**Exercise aim:**
An exact restatement of the data below, with the pictures removed, is the required answer.

"""

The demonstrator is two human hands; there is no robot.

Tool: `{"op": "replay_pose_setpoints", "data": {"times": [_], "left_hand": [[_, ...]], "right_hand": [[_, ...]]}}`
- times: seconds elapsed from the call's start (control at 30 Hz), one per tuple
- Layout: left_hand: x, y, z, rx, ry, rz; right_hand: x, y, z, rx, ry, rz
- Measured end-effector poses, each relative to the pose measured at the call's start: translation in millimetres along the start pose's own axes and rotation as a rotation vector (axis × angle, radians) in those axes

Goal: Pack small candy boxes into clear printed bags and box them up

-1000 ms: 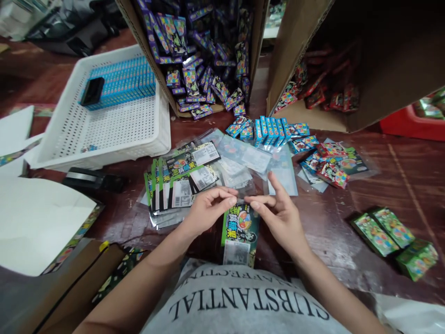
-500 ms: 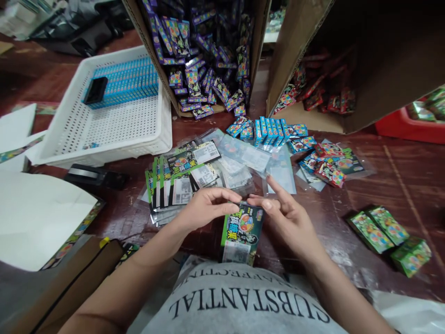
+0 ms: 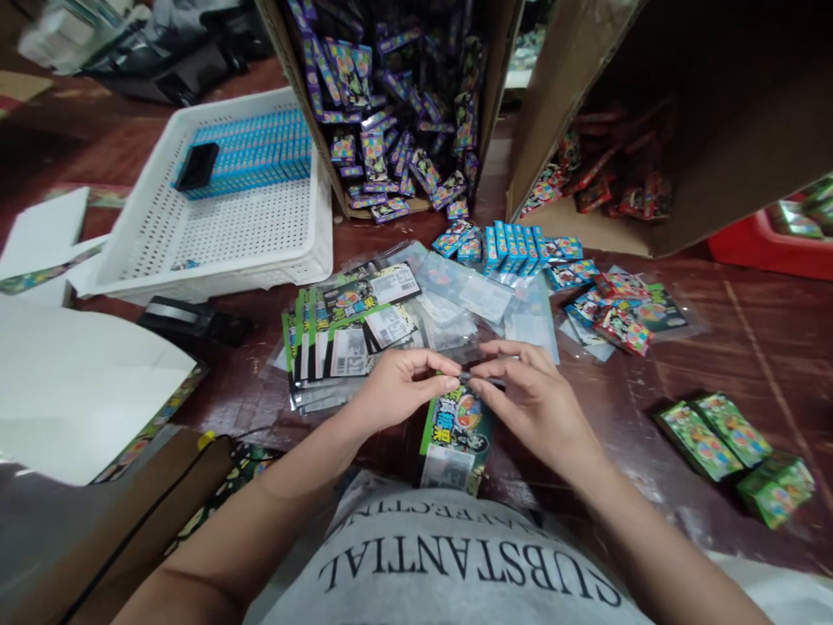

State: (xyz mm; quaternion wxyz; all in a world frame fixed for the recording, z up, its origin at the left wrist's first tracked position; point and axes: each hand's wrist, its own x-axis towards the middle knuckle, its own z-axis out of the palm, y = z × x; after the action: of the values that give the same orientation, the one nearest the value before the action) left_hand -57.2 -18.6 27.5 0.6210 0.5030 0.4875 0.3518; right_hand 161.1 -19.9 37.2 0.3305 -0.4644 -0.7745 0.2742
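A dark green printed candy bag [image 3: 454, 434] with a barcode label hangs in front of my shirt, its top edge between my two hands. My left hand [image 3: 415, 382] pinches that edge with thumb and fingertips. On the other side, my right hand [image 3: 524, 382] grips the same edge between thumb and fingers. The fingertips of both hands nearly meet there. Just beyond my left hand lies a fanned pile of similar flat bags [image 3: 351, 321], with clear plastic sleeves [image 3: 465, 282] overlapping it on the right.
Small blue boxes [image 3: 514, 247] and red packets [image 3: 625, 325] lie past my hands. Green boxes [image 3: 709, 438] sit at right. Behind stand a carton [image 3: 501, 95] of purple packets, another carton [image 3: 553, 95] of red ones, and a white basket [image 3: 260, 267] with blue boxes.
The fingers of my right hand have come down and closed on the bag's top edge; before, the index finger pointed up and away. The whole view has shifted slightly.
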Motion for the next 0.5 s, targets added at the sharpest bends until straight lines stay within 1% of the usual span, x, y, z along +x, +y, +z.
{"op": "replay_pose_setpoints", "data": {"times": [0.1,0.17,0.23,0.27,0.3,0.33,0.37,0.43,0.47,0.5], "left_hand": [[-7,-3,3.5,-0.045,0.028,-0.010],[-13,-5,8.1,-0.078,0.036,0.015],[-17,-6,7.6,-0.113,0.046,0.040],[-19,-4,2.4,-0.123,0.066,0.053],[-22,-1,-7.4,-0.117,0.102,0.069],[-27,4,-22.4,-0.092,0.161,0.086],[-36,10,-42.3,-0.050,0.246,0.101],[-65,25,-92.7,0.068,0.460,0.105],[-83,33,-119.6,0.118,0.581,0.074],[-102,39,-145.1,0.168,0.663,0.024]], "right_hand": [[-7,0,1,-0.104,0.081,-0.055],[-8,5,0,-0.162,0.072,-0.128],[-1,12,4,-0.206,-0.043,-0.242],[5,14,8,-0.206,-0.112,-0.295],[13,13,13,-0.193,-0.173,-0.332],[21,10,20,-0.165,-0.218,-0.348],[30,4,27,-0.127,-0.251,-0.348],[45,-13,40,-0.037,-0.288,-0.329],[49,-21,45,0.007,-0.297,-0.321],[52,-28,49,0.049,-0.309,-0.318]]}}
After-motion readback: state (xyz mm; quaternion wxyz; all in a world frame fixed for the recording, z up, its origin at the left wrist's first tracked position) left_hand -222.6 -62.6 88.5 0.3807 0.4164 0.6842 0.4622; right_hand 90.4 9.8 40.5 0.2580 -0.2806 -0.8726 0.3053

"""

**Exercise output:**
The demonstrator is two human hands; there is no robot.

Tool: `{"op": "replay_pose_setpoints", "data": {"times": [_], "left_hand": [[_, ...]], "right_hand": [[_, ...]]}}`
- times: seconds elapsed from the call's start (control at 30 Hz), one per tuple
- Layout: left_hand: x, y, z, rx, ry, rz; right_hand: x, y, z, rx, ry, rz
- Measured end-effector poses, each relative to the pose measured at the call's start: translation in millimetres along the start pose's own axes and rotation as a rotation vector (axis × angle, radians) in those axes

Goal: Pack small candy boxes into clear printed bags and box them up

-1000 ms: 
-500 ms: 
+0 ms: 

State: (xyz mm; quaternion wxyz; all in a world frame fixed for the recording, z up, its origin at the left wrist's first tracked position; point and axes: each hand's wrist, its own x-axis towards the middle knuckle, its own z-axis out of the palm, y = z × x; after the action: of the values that give the same orientation, the one nearest the value before the action) left_hand -57.2 -18.6 27.5 0.6210 0.5030 0.4875 0.3518; right_hand 161.1 -19.9 37.2 0.3305 -0.4644 -0.7745 0.2742
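A dark green printed candy bag [image 3: 454, 434] with a barcode label hangs in front of my shirt, its top edge between my two hands. My left hand [image 3: 415, 382] pinches that edge with thumb and fingertips. On the other side, my right hand [image 3: 524, 382] grips the same edge between thumb and fingers. The fingertips of both hands nearly meet there. Just beyond my left hand lies a fanned pile of similar flat bags [image 3: 351, 321], with clear plastic sleeves [image 3: 465, 282] overlapping it on the right.
Small blue boxes [image 3: 514, 247] and red packets [image 3: 625, 325] lie past my hands. Green boxes [image 3: 709, 438] sit at right. Behind stand a carton [image 3: 501, 95] of purple packets, another carton [image 3: 553, 95] of red ones, and a white basket [image 3: 260, 267] with blue boxes.
The fingers of my right hand have come down and closed on the bag's top edge; before, the index finger pointed up and away. The whole view has shifted slightly.
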Motion for the next 0.5 s, targets added at the sharpest bends until straight lines stay within 1% of the usual span, x, y, z along +x, +y, +z.
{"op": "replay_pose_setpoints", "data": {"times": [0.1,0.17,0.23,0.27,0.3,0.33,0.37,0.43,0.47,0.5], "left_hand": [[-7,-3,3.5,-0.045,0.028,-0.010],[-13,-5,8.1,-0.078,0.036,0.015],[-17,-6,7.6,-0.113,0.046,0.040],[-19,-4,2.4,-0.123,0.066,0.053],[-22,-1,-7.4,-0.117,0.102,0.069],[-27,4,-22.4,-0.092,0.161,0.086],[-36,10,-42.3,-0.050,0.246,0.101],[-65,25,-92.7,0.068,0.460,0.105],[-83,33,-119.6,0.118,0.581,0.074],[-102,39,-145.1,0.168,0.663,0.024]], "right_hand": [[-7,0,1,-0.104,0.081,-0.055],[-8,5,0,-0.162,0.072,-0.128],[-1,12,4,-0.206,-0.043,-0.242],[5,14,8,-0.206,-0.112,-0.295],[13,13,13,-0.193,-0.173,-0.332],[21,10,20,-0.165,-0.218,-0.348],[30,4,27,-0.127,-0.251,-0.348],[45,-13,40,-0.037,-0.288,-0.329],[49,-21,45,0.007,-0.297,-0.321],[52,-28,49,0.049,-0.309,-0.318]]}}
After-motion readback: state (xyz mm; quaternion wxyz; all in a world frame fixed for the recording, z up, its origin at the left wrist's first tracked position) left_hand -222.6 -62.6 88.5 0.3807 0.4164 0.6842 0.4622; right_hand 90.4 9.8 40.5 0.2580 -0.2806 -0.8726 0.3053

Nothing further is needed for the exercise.